The Tuesday Market Minute
- Global stocks grind to a fresh record high following stronger-than-expected China trade figures, but caution holds ahead of bank earnings and CPI data.
- China’s June exports rise 32.2% from last year, pared by a 36.7% gain in imports.
- JPMorgan and Goldman Sachs kick-off a second quarter earnings season that is expected to show a 65% gain in collective S&P 500 profits.
- CPI data could show a moderating of inflation pressures over June, but debate still rages as to the fate of the Federal Reserve’s myriad support programs.
- Oil prices hold gains ahead of API inventory data as domestic stockpiles continue to dwindle amid a surge in travel and industrial demand.
- U.S. equity futures suggest mixed open on Wall Street ahead of second quarter earnings from JPMorgan, PepsiCo and Goldman Sachs as well as June CPI data at 8:30 am Eastern Time.

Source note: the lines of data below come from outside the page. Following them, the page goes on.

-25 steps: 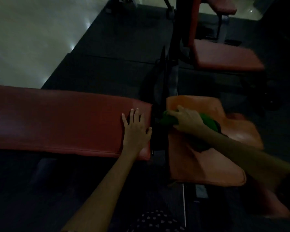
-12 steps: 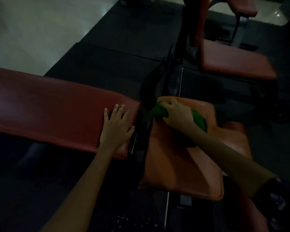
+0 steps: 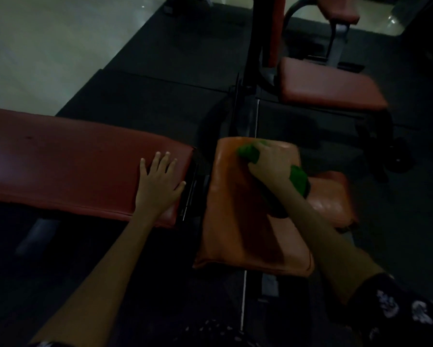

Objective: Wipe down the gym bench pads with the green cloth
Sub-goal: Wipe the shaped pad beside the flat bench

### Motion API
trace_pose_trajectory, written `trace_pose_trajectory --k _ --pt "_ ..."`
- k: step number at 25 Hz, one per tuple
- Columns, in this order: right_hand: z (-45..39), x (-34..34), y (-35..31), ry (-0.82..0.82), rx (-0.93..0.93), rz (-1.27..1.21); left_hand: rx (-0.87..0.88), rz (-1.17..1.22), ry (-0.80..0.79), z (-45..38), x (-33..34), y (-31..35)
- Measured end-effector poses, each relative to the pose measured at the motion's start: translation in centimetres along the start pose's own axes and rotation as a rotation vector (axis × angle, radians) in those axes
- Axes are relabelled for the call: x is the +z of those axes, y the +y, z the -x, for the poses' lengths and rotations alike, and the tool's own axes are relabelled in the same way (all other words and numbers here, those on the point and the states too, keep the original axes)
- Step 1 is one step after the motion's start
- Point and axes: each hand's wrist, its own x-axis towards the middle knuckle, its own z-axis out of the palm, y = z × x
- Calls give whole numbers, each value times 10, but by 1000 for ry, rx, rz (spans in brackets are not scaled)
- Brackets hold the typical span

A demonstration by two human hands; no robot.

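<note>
A long dark-red bench pad (image 3: 67,161) runs in from the left. My left hand (image 3: 160,184) rests flat on its right end, fingers spread. Across a dark gap lies the orange seat pad (image 3: 238,221). My right hand (image 3: 270,162) grips the bunched green cloth (image 3: 298,180) and presses it on the seat pad's far part; green shows ahead of the fingers and behind the wrist. A smaller orange pad (image 3: 333,199) adjoins on the right.
A second bench with a red seat (image 3: 328,88) and a black-and-red upright frame (image 3: 263,38) stands at the back right. Black rubber mats (image 3: 147,101) cover the floor around the benches, with pale tiled floor (image 3: 42,41) at the far left. The room is dim.
My right hand has slid the green cloth from the seat pad's near-left edge, by the gap, toward the pad's far middle. My left hand has stayed on the long pad's end.
</note>
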Motion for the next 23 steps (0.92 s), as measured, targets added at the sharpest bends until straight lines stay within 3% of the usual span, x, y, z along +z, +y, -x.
trace_pose_trajectory --k 3,6,9,12,15,17,19,21,23 --pt "60 -3 -41 -139 -159 54 17 8 -9 2 1 -3" --pt "115 -17 -37 -240 -399 100 41 11 -23 4 -2 -5" --pt "151 -26 5 -173 -614 103 43 -4 -40 4 -4 -3" --pt "132 -17 18 -79 -373 171 51 -27 -46 4 -6 -2" --pt "85 -5 -25 -40 -143 139 60 -28 -48 4 -6 -4" --pt "80 -1 -63 -90 -274 165 55 -18 -46 3 -6 -5" --pt "103 1 -82 -157 -547 215 53 1 -40 3 -4 -7" --pt "141 -3 -70 -223 -757 135 48 24 -32 4 -4 -8" --pt "156 -11 -34 -251 -827 74 49 20 -27 4 -4 -7"
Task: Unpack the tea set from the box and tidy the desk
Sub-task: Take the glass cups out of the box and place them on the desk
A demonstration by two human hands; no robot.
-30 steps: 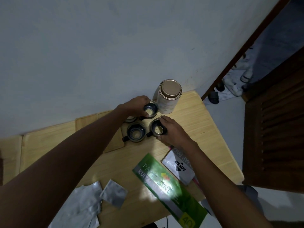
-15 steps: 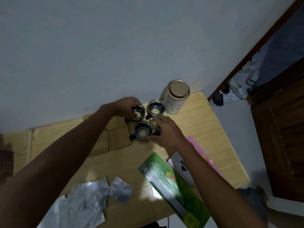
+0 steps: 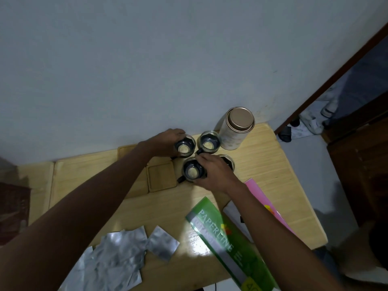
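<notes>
Several small glass tea cups with dark handles stand clustered at the back of the wooden desk point(image 3: 273, 164). My left hand point(image 3: 168, 139) grips the back-left cup point(image 3: 184, 147) from its left side. My right hand point(image 3: 214, 171) wraps the front cup point(image 3: 192, 171) from the right. A third cup point(image 3: 210, 142) stands free behind them. A fourth cup point(image 3: 227, 161) is mostly hidden behind my right hand. A tall cylindrical tin with a copper lid point(image 3: 236, 129) stands upright just right of the cups, against the wall.
Square wooden coasters point(image 3: 161, 177) lie left of the cups. Crumpled silver foil wrappers point(image 3: 117, 255) lie at the front left. A green paper pack point(image 3: 228, 246), a white card point(image 3: 237, 217) and a pink sheet point(image 3: 264, 204) lie under my right forearm. The desk's right edge drops to the floor.
My left hand let go of the cup beside the tin and now holds the back-left cup. My right hand shifted left from the right cup onto the front cup.
</notes>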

Wall Street futures traded mixed Tuesday as stocks remained within touching distance of another trio of record highs ahead of the unofficial start of second quarter earnings and a key reading of June inflation.
JPMorgan and Goldman Sachs will get the ball rolling Tuesday with second quarter updates that are expected to lead a robust earnings season posed for a 65% year-on-year increase in collective profits as companies benefit from the consumer economy’s post-pandemic rebound.
The specter of higher corporate profits, alongside the tailwind of $1.9 trillion in stimulus from the American Rescue Act and record-low interest rates and myriad support programs from the Federal Reserve, has lifted U.S. stocks to nearly 40 record highs so far this year, with the S&P 500 closing at 4,384.63 points – some 96% higher than the pandemic low it touched on March 23 of last year.
Faster inflation has shadowed that spectacular rebound, however, and investors will eye today’s reading of June CPI for any suggestion that it could compel the Fed to remove one of the legs supporting this historic run for stock prices.
Analysts are looking for a month-on-month gain of around 0.5% when the data is released at 8:30 am Eastern time.
Stock futures, meanwhile, are indicating a modestly weaker open with contracts tied to the Dow Jones Industrial Average suggesting a 25 point decline while those linked to the S&P 500 are priced for a modest half point gain.
Another pullback in Treasury bond yields, which has taken 10-year notes to 1.369%, is giving tech stocks some support, with contracts tied to the Nasdaq Composite indicating a 40 point opening bell gain.
Oil prices were also holding gains heading into today’s release of domestic inventory data from the American Petroleum Institute which are expected to indicate the eighth consecutive weekly decline from levels that are already the lowest since February of last year.
WTI futures contracts for August delivery were marked 51 cents higher in European trading at $74.60 per barrel while Brent contracts for September added 50 cents to $75.66 per barrel.
In overseas markets, European stocks were little-changed ahead of the U.S. bank earnings and CPI data release, with the Stoxx 600 trading 0.05% lower in the opening hours of trading in Frankfurt, while an easing of dividend restrictions on U.K. banks by the Bank of England helped the FTSE 100 to a 0.2% gain in London.
Overnight in Asia, Japan’s Nikkei 225 gained 0.52% to close at 28,718.24 points while stronger-than-expected export data from China helped the region-wide MSCI ex-Japan index to a 0.92% gain, its best since late June, heading into the close of trading.